#' @title
#' Histogramm of the residuals
#'
#' @description
#' This function generates a histogramm of the residuals with
#' the theoretical normal density.
#'
#' @param X
#' a single numeric vector of data values.
#'
#' @return
#' ggplot-object.
#'
#' @examples
#' set.seed(1234)
#' X <- rnorm(200)
#' olsdiagnosticR:::resid_hist(X = X)
#'
#' @import
#' ggplot2
resid_hist <- function(X){
# save the number of observations to calculate the bins
n <- length(X)
# calculate the number of bins
bins <- Square_root(n)
# safe the mean of the residuals
X.mean <- mean(X)
# safe the standard deviation of the residuals
X.sd <- stats::sd(X)
# safe the input as data.frame
X <- data.frame(X)
# ------------- generate plot
# define the x grid
x.grid <- seq(-5, 5, length.out=10000)
# calculation of the standard normal density
dens <- stats::dnorm(x.grid, 0, 1)
# save all results in a data.frame
df <- with(X, data.frame(x=x.grid, y=dens))
# creating the plot
h <- ggplot2::ggplot(X, aes(x = X)) +
# add the histogram
ggplot2::geom_histogram(aes(y=..density..),
col=I('black'),
alpha=0.6, bins=bins)
# add the standard normal density
h <- h + ggplot2::geom_line(data=df, aes(x=x.grid, y=y),
color='red')
# add ylabel, xlabel and title
h <- h + scale_x_continuous(name = 'Residuals') +
scale_y_continuous(name = 'Density') +
ggtitle('Residual Histogram')
# add theme
h <- h + theme_olsdiagnosticR()
return(h)
}
#' @title
#' QQ-Plot of the residuals
#'
#' @description
#' Plots studentized residuals from a linear model, against
#' theoretical quantiles of a comparison distribution.
#'
#' @param influence_obs
#' a list with following values:
#' leverage.value, cooks.distance, studentized.residuals
#'
#' @details
#' Draws theoretical quantile-comparison plots for variables and for
#' studentized residuals from a linear model.
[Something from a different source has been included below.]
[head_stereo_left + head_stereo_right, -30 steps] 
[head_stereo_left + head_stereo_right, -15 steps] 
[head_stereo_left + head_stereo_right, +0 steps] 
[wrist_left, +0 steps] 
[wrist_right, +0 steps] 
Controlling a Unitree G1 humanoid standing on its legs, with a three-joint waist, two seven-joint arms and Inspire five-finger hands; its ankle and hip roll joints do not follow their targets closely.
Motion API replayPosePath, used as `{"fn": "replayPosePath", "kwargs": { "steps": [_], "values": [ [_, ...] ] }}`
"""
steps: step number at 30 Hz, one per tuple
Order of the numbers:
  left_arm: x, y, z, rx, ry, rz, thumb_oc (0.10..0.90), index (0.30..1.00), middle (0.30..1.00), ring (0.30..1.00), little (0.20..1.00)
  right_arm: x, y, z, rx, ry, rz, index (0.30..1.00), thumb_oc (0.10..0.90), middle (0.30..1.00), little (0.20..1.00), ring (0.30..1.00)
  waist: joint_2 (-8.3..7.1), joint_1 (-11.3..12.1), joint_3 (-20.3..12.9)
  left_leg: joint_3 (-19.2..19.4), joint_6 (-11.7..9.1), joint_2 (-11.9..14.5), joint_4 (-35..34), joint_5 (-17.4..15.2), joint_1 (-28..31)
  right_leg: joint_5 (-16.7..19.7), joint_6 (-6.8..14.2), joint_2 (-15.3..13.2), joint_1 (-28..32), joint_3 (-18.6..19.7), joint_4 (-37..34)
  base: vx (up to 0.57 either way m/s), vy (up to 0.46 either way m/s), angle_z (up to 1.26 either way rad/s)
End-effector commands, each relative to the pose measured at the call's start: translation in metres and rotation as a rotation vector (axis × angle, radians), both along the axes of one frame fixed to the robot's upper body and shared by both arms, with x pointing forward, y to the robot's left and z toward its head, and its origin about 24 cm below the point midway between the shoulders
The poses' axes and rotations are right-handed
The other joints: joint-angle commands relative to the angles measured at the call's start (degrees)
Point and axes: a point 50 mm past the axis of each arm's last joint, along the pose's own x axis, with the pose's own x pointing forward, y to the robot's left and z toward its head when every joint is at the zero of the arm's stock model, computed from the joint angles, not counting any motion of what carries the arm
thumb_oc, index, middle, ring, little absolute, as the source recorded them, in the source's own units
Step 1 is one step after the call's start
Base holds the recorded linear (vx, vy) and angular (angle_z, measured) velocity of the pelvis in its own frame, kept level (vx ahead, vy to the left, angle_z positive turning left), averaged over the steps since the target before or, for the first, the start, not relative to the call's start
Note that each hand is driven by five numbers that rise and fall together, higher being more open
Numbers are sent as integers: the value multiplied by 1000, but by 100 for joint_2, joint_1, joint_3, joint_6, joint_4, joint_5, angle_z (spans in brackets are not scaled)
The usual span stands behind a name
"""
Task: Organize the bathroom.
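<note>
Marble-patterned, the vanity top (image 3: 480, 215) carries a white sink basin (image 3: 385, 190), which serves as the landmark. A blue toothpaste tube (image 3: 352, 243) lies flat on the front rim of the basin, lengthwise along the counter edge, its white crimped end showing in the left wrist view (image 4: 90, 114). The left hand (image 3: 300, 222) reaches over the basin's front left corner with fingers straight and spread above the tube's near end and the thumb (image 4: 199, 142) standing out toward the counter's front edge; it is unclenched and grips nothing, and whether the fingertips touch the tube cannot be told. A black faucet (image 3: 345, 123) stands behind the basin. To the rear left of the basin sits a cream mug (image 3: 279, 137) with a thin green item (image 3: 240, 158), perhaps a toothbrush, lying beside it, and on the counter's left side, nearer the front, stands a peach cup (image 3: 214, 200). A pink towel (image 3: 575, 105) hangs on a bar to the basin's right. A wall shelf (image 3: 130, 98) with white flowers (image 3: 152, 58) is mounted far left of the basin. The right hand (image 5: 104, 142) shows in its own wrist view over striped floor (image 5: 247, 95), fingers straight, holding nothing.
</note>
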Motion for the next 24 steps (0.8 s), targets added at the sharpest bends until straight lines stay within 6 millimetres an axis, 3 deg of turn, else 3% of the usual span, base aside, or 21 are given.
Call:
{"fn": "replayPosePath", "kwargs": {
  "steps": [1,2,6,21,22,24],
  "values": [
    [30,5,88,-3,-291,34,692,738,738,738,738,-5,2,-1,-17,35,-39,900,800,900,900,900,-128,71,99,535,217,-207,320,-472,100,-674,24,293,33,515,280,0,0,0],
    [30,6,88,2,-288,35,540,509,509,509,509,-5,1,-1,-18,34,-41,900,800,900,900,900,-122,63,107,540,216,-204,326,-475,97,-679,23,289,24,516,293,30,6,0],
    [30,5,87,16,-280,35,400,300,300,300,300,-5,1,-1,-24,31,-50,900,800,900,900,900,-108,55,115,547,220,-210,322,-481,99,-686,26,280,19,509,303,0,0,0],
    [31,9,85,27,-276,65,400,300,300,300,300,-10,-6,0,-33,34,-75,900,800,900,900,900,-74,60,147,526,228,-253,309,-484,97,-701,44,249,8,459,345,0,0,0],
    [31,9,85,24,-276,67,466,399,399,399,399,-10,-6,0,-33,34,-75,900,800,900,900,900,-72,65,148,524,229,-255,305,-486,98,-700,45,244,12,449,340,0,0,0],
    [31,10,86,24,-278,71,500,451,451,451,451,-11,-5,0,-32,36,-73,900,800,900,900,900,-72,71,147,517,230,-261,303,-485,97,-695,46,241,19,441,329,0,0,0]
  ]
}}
A comparison line is
#' drawn on the plot either through the quartiles of the two
#' distributions, or by robust regression.
#'
#' @return
#' qqplot-object
#'
#' @references
#' Fox, J. 2016 Applied Regression Analysis and Generalized Linear Models, Third Edition. Sage.
#'
#' Fox, J. and Weisberg, S. 2019 An R Companion to Applied Regression, Third Edition, Sage.
#' Atkinson, A. C. 1985 Plots, Transformations, and Regression. Oxford.
#'
#' @examples
#' \dontrun{
#' X <- data.frame(matrix(rnorm(1000), nrow = 100))
#' resid <- rnorm(100)
#' inf_obs <- olsdiagnosticR:::influence_observation(X = X, e = error)
#' olsdiagnosticR:::qq_plot(influence_obs = inf_obs)
#' }
#'
#' @import
#' ggplot2
#'
qq_plot <- function(influence_obs){
# calculation of the number of observations
n <- length(influence_obs$studentized.residuals)
# compute n + 1 evenly spaced points on the interval (0, 1)
prob <- stats::ppoints(n)
# calculate the theoretical quantiles
normal.quantiles <- stats::qnorm(prob, mean = 0L, sd = 1L)
# calculation of the abline slope an intercept
y <- stats::quantile(influence_obs$studentized.residuals, c(0.25, 0.75))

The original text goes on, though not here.